Exklusive Scheinargumente
Der Mord an die 16-jährige Lehrtocher in Zürich durch einen Schweizer Armeeangehörigen ist nicht einmal verkraftet worden, um so mehr ist Roger Köppel, Chefredakteur der “Weltwoche” sichtlich bemüht, sich in die Diskussion zu bringen. Klar,
[...] Bei über 300 Todesfällen durch Erschiessen pro Jahr in der Schweiz sind Armeewaffen im Spiel. [...],
wie im Kontext zu erfahren ist, sollte das Problem endlich einmalmal durchdiskutiert und ein Entscheid gefällt werde – hoffentlich zu Ungunsten der Waffe zuhause. Nicht jedoch bei Köppel, der in seinem Weltwoche-Beitrag – Exklusiv-Kommentar genannt – “Republik und Sturmgewehr” die Lage zunächst einmal kleinredet. “Der Höngger Fall beweist garnichts” oder “Es gibt bis heute keinen messbaren Zusammenhang zwischen der breiten Streuung von Schweizer Armeewaffen und der Zahl von Tötungsdelikten”, so Köppels Polemik.
Wirklich faule Ausreden
Roger Köppel redet sich heraus, indem er als Verlängerung der Schweizerische Volkspartei (SVP) lediglich den wackeren Eidgenossen spielen will. Das tönt dann zum Schluss seines Kommentars folgendermassen:
[...] Wer die Schweiz entwaffnen will, entmündigt sie. Die Sicherheit wird dadurch nicht gesteigert. [...]
Zu dumm für Roger Köppel. Denn erstens will niemand die Schweiz entwaffnen und zweitens ist die Sicherheit der Schweiz nicht in Frage gestellt. Es geht darum, ob Armeewaffen im zivilen Umfeld herumliegen und ein Gefahrenpotenzial darstellen. Ohne Armeewaffe wäre der Mord an der 16jährigen Frau nicht passiert. Ohne Armeewaffen, die bei 300 Todesfällen jährlich im Spiel sind, gäbe es weniger Tote. Das sind die Fakten, nicht das, was Roger Köppel faselt.
Bild: Hähne nehmen jedes Gegacker wahr (© ulp)

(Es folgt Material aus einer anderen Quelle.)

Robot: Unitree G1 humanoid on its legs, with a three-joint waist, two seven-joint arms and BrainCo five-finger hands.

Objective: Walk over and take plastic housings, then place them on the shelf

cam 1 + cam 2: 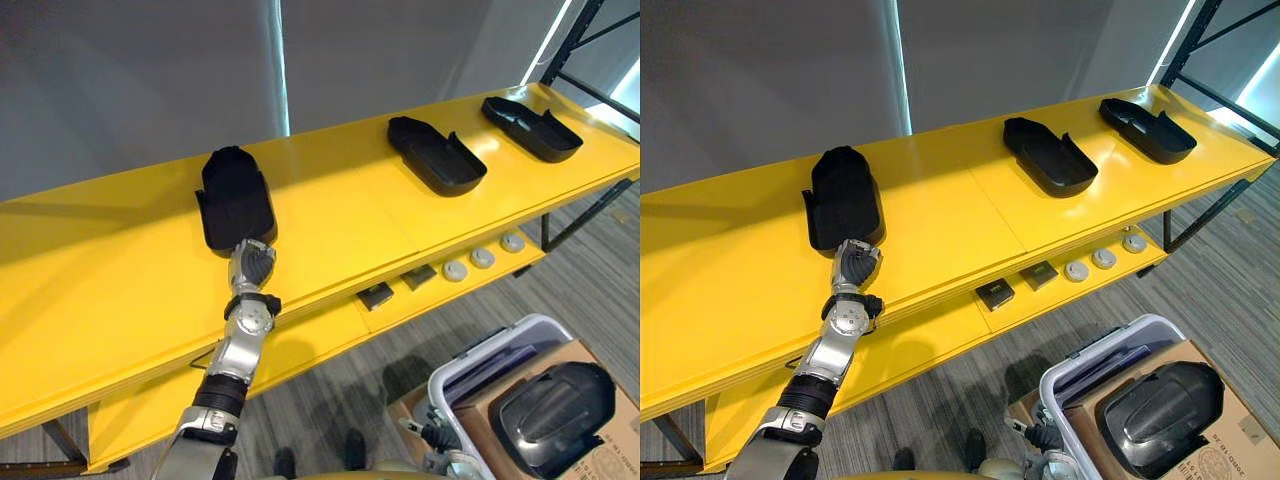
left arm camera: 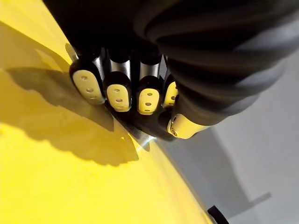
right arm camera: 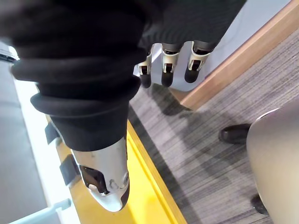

Gewiss, sich von Traditionen zu trennen, ist nicht einfach. Aber die Frage ist doch, ob die legendäre “Waffe im Kleiderschrank” angesichts der gesellschaftlichen Veränderungen, wozu leider auch die zunehmende Brutalisierung gehört, noch Bestand haben kann. Wir meinen “Nein”. Zum Schluss: Roger Köppel hat wie schon oft wieder einmal daneben gegackert.